Le soleil en fin de course fait gagner les ombres sur le paysage. Elles gagnent toujours, songe l’errant en s’arrêtant un instant. Même si elles m’en voudraient de penser cela. C’est faire affront à leur opiniâtreté. A leur pari quotidien contre le soleil. Car, qui sait ? Un jour, le cycle peut prendre fin. C’était un énorme rocher tombé du ciel. Une météorite. Elle avait caché le soleil, toute la lumière, surtout après l’impact. La poussière. C’est la poussière qui a tout gagné, ce jour-là. Et quand elle est enfin retombée, il n’y avait plus rien à voir. Comment avait-il survécu, lui ?

Sa propre ombre se détache nettement sur le sol. Le cheval s'adresse à elle : Sais-tu comment je sais que je ne suis pas mort ? Si j’étais en enfer, je souffrirais plus que ça. Si j’étais au paradis, je souffrirais moins que ça.
Il garde un instant encore son attention portée sur son ombre, soupesant ses propos. Comme son interlocutrice reste silencieuse, il se donne raison d’un haussement d’épaule et reprend sa marche.

***

Il a fait une halte au bord d’un étang, étanchant sa soif en tête à tête avec le reflet d’une lune imparfaite. Son regard flotte à la surface de l'image que lui renvoie l’eau à peine troublée. Non. C’était un tsunami. Une vague comme jamais nos terres n’en avaient vu. Et tout avait été noyé. Les gens, les terres, l’histoire. Peut-être ? Ç’avait tout aussi bien pu être un tremblement de terre, un incendie, une épidémie. Mais le sang. Ai-je aussi rêvé le sang ?. C’était tout à la fois, et rien. La question ne le tourmente pas, cependant. Qu’importe, puisque tout est fait, et que rien ne peut changer. Est-il plus doux d’imaginer ses filles brûlées, noyées, ou ensevelies vivantes ? Il y avait tellement d’enfants. Peut-on lui en vouloir de ne pas les pleurer ? J’ai trop pleuré pour les miens.
Il boit encore un peu, la gorge aussi sèche que ses yeux.

***

Elles étaient 11. 11 ombres dans la nuit, 11 nuits dans l’ombre, apportant avec elles la fin de toute autre lumière.
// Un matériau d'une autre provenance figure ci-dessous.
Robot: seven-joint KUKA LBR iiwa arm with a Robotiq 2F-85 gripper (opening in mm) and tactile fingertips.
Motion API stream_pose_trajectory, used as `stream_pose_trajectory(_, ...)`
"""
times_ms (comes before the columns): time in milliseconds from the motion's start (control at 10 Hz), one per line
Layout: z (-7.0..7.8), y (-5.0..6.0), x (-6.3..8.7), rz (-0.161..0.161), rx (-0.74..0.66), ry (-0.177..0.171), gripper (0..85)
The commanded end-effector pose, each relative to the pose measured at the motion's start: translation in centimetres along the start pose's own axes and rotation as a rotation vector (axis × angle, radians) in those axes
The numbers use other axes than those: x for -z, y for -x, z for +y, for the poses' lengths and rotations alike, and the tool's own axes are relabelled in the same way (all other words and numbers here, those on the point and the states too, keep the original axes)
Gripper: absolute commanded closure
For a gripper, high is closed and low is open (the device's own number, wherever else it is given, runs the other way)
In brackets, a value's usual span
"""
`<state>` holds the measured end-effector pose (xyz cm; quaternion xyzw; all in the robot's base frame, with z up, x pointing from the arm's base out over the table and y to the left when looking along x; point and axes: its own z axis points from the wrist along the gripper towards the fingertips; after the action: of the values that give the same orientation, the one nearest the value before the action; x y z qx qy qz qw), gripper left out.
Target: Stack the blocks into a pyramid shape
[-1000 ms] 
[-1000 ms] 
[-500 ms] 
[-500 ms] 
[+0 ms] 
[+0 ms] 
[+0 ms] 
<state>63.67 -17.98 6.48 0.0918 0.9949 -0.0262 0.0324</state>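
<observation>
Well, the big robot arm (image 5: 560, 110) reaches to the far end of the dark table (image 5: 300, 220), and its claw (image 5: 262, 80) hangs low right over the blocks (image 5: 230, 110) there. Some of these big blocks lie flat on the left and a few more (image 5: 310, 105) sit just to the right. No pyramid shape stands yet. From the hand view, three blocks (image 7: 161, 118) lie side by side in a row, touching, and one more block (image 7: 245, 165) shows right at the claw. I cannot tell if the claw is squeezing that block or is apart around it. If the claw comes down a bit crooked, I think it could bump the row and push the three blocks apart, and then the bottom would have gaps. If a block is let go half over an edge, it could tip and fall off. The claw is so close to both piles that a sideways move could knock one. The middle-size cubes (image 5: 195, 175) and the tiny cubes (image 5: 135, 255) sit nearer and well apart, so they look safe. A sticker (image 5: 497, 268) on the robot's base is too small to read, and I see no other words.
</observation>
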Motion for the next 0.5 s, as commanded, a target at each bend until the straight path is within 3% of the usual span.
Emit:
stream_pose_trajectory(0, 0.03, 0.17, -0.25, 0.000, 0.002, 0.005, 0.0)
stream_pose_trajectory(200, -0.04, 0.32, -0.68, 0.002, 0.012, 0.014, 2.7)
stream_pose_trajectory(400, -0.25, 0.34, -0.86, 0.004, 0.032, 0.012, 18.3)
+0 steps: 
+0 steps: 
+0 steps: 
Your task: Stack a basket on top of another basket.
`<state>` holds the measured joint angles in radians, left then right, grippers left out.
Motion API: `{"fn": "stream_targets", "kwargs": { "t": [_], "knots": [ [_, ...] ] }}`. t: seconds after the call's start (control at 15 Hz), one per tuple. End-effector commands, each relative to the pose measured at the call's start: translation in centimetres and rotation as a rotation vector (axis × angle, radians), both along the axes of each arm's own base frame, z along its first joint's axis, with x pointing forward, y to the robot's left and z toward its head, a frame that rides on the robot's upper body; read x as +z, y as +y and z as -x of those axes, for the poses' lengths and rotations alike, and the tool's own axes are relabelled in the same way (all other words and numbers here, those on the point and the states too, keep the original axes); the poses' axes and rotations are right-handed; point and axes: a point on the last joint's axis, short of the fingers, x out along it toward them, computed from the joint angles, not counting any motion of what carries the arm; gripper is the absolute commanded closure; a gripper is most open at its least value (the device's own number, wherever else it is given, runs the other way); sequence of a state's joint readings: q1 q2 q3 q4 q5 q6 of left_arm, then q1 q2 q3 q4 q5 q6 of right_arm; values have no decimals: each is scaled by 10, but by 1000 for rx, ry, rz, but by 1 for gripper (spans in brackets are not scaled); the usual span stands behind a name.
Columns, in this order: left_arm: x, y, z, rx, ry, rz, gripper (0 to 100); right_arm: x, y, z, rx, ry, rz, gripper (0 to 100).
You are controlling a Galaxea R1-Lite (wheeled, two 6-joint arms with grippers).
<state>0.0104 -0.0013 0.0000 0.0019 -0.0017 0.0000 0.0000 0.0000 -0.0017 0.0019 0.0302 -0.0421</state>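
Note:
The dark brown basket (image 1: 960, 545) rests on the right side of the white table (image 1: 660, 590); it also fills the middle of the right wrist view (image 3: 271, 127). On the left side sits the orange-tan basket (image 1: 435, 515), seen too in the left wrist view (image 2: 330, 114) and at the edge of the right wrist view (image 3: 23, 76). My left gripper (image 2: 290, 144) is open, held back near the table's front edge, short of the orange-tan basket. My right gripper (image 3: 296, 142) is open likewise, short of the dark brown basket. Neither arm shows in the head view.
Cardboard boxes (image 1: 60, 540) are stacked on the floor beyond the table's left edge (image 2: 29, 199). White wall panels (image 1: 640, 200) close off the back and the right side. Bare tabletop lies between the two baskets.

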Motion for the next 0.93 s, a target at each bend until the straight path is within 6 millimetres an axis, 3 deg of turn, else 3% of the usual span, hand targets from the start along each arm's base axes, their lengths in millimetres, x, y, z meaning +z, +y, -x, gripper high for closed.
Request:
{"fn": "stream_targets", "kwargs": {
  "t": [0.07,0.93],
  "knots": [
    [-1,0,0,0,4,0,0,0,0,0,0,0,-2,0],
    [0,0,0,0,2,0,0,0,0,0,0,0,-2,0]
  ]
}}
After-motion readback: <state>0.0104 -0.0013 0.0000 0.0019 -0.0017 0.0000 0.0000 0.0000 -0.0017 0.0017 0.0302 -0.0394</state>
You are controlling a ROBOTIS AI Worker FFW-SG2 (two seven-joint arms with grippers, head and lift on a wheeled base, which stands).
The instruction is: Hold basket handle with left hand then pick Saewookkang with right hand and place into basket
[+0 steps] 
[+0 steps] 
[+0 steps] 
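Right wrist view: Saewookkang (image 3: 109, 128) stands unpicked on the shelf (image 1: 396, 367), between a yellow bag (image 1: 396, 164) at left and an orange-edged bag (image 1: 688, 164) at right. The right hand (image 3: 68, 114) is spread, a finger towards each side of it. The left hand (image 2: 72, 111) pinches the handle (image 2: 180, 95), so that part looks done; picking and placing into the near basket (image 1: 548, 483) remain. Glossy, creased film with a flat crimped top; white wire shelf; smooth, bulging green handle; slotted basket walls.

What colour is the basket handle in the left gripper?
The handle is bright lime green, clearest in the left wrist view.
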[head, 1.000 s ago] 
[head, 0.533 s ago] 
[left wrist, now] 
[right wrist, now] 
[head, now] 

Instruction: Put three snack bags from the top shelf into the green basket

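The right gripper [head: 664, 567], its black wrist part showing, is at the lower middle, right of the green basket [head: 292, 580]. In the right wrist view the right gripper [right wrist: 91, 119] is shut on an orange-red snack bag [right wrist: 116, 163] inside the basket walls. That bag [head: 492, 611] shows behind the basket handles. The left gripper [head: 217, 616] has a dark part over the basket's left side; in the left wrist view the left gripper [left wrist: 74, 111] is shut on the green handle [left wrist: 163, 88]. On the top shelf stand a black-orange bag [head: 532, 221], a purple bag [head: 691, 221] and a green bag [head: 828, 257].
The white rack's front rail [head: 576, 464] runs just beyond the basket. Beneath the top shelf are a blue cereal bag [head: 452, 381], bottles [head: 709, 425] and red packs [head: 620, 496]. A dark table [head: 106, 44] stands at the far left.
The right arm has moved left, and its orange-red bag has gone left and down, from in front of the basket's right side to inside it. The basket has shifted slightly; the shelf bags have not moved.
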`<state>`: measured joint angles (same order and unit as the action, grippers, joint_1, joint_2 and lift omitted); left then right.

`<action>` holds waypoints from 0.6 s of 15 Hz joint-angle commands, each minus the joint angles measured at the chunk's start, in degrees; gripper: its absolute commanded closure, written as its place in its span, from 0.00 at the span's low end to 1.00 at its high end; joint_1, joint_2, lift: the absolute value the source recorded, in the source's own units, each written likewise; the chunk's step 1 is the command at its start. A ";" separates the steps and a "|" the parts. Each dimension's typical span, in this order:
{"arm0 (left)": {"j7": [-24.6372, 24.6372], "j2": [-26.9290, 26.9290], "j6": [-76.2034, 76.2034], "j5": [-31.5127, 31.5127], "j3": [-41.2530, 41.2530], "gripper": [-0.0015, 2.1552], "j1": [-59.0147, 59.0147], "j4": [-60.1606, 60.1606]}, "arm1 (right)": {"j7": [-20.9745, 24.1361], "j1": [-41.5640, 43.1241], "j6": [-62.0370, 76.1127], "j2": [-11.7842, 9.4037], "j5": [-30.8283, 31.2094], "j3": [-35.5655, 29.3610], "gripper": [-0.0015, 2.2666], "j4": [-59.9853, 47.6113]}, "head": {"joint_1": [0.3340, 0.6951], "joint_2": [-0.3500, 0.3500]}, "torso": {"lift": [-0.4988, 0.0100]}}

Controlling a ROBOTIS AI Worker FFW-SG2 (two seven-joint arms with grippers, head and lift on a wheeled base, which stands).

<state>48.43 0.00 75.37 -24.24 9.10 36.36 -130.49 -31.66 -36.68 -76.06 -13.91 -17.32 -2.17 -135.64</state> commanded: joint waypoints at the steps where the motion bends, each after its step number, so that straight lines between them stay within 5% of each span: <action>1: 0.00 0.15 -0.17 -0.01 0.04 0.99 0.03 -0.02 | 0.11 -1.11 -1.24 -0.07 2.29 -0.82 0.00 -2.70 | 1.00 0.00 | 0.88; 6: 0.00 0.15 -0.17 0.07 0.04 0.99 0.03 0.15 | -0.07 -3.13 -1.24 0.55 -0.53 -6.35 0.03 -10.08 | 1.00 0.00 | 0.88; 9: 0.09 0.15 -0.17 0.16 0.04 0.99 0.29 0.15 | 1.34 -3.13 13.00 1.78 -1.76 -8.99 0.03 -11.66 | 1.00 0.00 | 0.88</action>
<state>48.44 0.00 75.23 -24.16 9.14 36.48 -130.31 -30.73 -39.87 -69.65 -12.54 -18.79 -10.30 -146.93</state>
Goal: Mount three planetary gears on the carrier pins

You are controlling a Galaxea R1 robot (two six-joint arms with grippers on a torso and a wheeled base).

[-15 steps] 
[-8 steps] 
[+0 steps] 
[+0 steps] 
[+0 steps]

Silencieuses comme la mort qu’elles prodiguaient, et sourdes surtout, à toute pitié. Il y avait tellement d’enfants. Il en avait connu des deuils, il l’avait connu ce silence, du moins croyait-il le connaître. Mais les ombres assassines ne laissèrent aucun souffle après elles, et sans raison ni pardon s’en allèrent avec le silence lui-même. Ne restait que leur signature carmin.

*

Encore un réveil sans cri et sans bonheur.
Je préfère l’histoire de la météorite, se dit-il. S’il marche, la météorite reviendra, plus belle que les assassinats. Il oubliera, de nouveau, le visage ensanglanté de ses filles. Et de tous les autres.
Mais je crois que j’aime bien cette vallée. L’enfer, c’est de mourir mille morts. Il serait temps d’en sortir, alors, et de ne mourir qu’une fois. L’isabelle se fige, saisi. Au sortir d’un bois, il domine soudain une prairie mouchetées de couleurs. Un champ de tulipes sauvages.

Je ne vous laisserai plus mourir, promet-il. Le Vent, alors, fait bruisser la prairie, et le Silence disparaît.